● Assignment: The answer must consist of every line below that contains the word "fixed".

● Recorded data:
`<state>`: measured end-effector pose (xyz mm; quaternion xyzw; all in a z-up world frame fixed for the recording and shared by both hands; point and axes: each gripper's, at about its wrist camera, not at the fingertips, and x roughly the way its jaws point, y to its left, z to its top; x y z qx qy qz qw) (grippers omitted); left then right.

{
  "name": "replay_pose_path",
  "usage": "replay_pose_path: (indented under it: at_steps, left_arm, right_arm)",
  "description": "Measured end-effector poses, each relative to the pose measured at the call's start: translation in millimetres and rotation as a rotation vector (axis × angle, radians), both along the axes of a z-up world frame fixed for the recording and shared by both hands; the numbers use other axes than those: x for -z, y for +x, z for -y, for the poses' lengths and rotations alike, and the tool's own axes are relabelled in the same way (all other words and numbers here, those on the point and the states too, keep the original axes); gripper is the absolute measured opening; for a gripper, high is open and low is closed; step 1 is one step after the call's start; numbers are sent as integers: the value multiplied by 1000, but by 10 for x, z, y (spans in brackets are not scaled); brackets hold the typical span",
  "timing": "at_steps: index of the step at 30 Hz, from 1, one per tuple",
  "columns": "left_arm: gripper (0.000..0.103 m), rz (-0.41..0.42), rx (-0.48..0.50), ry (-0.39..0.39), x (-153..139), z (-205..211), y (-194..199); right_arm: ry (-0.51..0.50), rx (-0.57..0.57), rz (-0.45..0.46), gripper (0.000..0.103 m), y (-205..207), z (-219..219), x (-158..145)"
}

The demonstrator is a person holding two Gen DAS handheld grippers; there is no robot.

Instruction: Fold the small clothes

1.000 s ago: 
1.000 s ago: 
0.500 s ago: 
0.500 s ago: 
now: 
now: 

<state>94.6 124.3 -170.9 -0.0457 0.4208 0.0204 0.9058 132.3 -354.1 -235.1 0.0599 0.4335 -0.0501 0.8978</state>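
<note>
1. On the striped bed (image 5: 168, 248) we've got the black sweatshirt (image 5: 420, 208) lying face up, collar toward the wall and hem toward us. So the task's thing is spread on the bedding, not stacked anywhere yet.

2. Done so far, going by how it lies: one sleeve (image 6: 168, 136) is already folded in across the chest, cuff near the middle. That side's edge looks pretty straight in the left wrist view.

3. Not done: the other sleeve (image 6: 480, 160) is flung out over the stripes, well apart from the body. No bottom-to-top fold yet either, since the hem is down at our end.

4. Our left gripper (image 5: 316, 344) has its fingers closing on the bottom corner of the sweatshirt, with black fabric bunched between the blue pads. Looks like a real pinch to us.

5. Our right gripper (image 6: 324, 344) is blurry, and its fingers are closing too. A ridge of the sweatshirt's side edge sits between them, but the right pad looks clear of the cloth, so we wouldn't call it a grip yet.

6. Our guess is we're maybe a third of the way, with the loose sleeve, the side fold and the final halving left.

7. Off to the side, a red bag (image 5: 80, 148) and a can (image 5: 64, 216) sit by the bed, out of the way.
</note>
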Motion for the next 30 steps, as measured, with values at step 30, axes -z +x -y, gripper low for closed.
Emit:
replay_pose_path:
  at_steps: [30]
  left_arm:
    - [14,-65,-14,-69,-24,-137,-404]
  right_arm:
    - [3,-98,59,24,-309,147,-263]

● Result for this task:
`<state>`: measured end-effector pose (xyz mm; quaternion xyzw; all in a z-up world frame fixed for the recording and shared by both hands; point and axes: each gripper's, at about its wrist camera, not at the fingertips, and x roughly the way its jaws point, y to its left, z to its top; x y z qx qy qz qw) (grippers omitted); left then right.
  "description": "Measured end-effector poses, each relative to the pose measured at the call's start: translation in millimetres and rotation as a rotation vector (axis × angle, radians), both along the axes of a z-up world frame fixed for the recording and shared by both hands; the numbers use other axes than those: x for -z, y for +x, z for -y, for the poses' lengths and rotations alike, and the tool's own axes are relabelled in the same way (all other words and numbers here, those on the point and the states too, keep the original axes); gripper is the absolute measured opening; for a gripper, high is open and low is closed; step 1 is one step after the call's start; numbers are sent as integers: the value multiplied by 1000, but by 10 for x, z, y (spans in brackets are not scaled); brackets hold the typical span",

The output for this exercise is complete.